[Excerpts from a dataset]
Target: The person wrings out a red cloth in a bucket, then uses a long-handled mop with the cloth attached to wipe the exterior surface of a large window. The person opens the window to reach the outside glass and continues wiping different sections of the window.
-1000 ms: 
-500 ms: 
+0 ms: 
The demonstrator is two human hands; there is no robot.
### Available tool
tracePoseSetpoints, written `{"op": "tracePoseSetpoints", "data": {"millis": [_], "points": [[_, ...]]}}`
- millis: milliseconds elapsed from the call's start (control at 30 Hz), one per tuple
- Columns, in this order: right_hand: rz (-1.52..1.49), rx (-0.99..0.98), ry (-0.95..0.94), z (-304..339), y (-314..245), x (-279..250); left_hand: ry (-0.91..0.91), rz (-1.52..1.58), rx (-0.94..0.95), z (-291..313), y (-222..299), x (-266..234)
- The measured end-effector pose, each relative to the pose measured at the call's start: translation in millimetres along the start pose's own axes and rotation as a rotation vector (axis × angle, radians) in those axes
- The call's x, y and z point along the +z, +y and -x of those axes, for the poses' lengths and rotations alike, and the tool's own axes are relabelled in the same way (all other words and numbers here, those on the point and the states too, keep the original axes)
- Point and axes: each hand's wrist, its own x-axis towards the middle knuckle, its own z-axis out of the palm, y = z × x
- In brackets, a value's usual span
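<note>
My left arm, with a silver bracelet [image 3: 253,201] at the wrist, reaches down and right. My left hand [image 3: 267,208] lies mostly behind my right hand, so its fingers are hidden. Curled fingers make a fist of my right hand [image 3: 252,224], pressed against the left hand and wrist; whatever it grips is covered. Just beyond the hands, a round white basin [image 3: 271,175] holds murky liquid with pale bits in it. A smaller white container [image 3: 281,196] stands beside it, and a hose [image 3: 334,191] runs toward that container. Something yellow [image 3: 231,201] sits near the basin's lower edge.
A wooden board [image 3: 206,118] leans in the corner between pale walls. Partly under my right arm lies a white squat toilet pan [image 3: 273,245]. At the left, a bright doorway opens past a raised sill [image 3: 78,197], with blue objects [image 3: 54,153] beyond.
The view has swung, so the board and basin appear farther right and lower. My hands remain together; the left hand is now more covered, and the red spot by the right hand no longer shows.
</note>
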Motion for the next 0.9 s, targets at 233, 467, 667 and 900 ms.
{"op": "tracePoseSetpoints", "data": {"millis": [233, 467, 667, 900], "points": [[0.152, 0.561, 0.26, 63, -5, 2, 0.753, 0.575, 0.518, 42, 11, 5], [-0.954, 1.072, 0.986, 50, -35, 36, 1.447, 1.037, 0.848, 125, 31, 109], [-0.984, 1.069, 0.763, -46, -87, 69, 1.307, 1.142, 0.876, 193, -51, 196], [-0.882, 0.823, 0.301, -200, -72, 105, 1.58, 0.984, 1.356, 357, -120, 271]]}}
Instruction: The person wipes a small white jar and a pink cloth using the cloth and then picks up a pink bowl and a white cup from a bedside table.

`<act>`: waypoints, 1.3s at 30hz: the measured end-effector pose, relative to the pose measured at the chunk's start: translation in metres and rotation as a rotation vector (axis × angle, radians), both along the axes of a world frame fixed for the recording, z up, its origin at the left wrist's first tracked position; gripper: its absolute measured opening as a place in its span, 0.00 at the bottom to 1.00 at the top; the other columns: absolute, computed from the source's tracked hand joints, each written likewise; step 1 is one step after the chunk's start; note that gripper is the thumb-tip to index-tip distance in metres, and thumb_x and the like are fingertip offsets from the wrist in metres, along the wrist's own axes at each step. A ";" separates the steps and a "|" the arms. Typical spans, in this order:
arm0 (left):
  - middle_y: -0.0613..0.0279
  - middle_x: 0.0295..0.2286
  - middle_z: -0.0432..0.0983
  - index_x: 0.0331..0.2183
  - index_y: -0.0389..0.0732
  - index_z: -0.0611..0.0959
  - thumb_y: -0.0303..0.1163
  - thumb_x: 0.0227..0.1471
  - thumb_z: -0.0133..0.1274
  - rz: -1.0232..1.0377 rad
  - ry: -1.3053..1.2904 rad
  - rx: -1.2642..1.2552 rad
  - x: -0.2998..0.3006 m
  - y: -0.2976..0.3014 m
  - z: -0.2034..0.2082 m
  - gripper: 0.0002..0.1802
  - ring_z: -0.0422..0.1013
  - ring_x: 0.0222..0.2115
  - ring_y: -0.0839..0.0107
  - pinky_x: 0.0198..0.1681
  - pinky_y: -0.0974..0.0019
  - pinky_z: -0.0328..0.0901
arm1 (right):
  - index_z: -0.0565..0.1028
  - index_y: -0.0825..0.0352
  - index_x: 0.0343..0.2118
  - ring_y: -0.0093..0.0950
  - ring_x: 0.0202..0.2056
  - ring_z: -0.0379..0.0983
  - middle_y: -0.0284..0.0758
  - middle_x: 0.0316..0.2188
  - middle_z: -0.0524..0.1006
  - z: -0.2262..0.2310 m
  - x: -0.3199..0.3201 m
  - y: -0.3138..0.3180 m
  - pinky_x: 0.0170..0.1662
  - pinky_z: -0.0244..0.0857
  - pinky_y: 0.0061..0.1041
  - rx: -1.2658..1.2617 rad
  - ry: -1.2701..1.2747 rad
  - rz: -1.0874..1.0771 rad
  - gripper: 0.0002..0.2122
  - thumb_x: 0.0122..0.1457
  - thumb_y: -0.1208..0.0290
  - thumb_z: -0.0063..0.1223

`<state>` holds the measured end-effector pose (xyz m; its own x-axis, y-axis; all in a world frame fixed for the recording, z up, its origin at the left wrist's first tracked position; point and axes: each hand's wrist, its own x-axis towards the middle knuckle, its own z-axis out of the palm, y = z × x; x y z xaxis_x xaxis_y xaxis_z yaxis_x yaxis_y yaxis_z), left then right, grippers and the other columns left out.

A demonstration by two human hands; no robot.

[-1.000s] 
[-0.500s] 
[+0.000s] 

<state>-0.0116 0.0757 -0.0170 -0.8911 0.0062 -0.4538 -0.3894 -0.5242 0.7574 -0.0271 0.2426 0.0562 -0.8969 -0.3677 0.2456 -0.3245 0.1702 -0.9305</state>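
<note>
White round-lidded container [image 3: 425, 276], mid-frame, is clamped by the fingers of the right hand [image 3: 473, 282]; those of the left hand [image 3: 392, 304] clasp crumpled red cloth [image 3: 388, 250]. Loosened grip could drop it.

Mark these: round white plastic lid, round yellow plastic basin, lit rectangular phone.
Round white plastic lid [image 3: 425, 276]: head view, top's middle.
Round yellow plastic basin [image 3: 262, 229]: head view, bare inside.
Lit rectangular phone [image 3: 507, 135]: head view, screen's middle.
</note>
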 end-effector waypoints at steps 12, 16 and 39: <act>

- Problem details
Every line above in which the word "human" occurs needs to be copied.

- Final answer
The demonstrator is two human hands; there is no robot.
A demonstration by two human hands; no robot.

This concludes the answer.